## Activity
Exactly retype the lines from the top of the data through the line containing "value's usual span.", leaving out every picture.

## Data extract
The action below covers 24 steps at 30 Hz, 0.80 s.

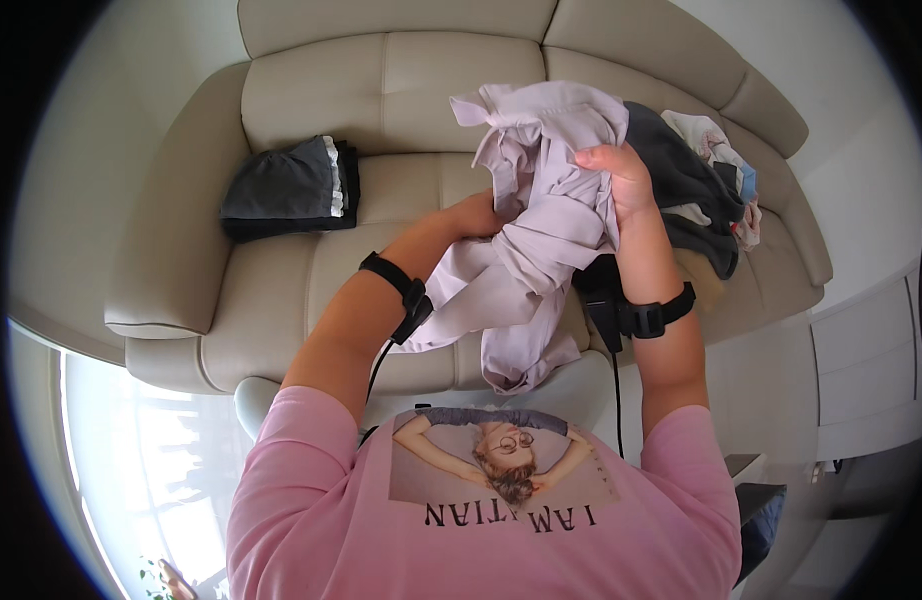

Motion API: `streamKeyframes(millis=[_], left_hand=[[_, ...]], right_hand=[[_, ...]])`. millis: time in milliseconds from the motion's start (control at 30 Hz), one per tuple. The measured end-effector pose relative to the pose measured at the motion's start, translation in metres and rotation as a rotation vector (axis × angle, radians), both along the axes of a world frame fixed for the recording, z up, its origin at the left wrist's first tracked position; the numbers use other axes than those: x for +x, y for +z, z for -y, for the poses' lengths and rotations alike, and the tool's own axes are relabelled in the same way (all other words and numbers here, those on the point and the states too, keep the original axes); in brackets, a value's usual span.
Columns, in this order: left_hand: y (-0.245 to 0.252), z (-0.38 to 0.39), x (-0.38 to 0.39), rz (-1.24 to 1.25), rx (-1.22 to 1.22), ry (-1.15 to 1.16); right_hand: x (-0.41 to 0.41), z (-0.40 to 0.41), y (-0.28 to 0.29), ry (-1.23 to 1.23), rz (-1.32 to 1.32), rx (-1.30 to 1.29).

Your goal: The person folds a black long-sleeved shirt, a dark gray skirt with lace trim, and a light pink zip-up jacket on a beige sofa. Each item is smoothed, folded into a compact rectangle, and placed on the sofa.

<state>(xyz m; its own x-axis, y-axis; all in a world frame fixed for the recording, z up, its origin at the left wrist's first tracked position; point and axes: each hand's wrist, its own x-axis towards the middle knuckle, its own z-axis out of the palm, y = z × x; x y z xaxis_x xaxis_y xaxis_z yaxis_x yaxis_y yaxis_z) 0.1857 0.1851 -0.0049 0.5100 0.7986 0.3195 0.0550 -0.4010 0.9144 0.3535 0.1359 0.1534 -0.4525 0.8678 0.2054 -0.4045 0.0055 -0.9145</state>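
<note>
A crumpled pale pink collared shirt (547, 217) hangs between my hands above the sofa seat. Its collar end points up and to the left, while a sleeve or tail droops towards my knees. My right hand (626, 176) grips a bunch of the cloth on the right side, thumb on top. On the left, my left hand (480, 214) is closed at the shirt's edge; its fingers are hidden behind the fabric.
A beige leather sofa (266, 285) curves in front of me. Folded dark garments (281, 187), one with white lace trim, lie by its left arm. Loose clothes lie to the right, including a dark grey garment (675, 176) and a white patterned one (697, 131). Black straps circle both forearms, with cables hanging down.
</note>
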Motion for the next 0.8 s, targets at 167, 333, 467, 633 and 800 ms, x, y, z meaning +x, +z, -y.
streamKeyframes(millis=[167, 333, 467, 633, 800], left_hand=[[0.032, 0.004, 0.016, -0.172, -0.385, -0.274], [0.038, 0.013, 0.035, -0.008, -0.614, -0.358], [0.044, 0.022, 0.037, 0.274, -0.834, -0.34], [0.046, 0.024, 0.008, 0.649, -1.018, -0.33], [0.042, 0.019, -0.071, 0.846, -0.899, -0.363]], right_hand=[[0.003, -0.01, 0.027, 0.166, -0.129, -0.01], [-0.005, -0.02, 0.01, 0.139, -0.099, -0.073], [-0.001, -0.007, 0.008, -0.017, -0.114, -0.201], [0.031, -0.013, -0.012, -0.178, -0.046, -0.116], [0.052, -0.01, -0.028, -0.202, -0.024, -0.072]])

## Answer section
The action below covers 24 steps at 30 Hz, 0.80 s.


Motion API: `streamKeyframes(millis=[_], left_hand=[[_, ...]], right_hand=[[_, ...]])`. millis: time in milliseconds from the motion's start (control at 30 Hz), one per tuple. The measured end-effector pose relative to the pose measured at the motion's start, translation in metres and rotation as a rotation vector (axis × angle, radians), both along the axes of a world frame fixed for the recording, z up, its origin at the left wrist's first tracked position; the numbers use other axes than those: x for +x, y for +z, z for -y, for the poses' lengths and rotations alike, and the tool's own axes are relabelled in the same way (all other words and numbers here, those on the point and the states too, keep the original axes); in brackets, a value's usual span.

The response to the exercise is now finished.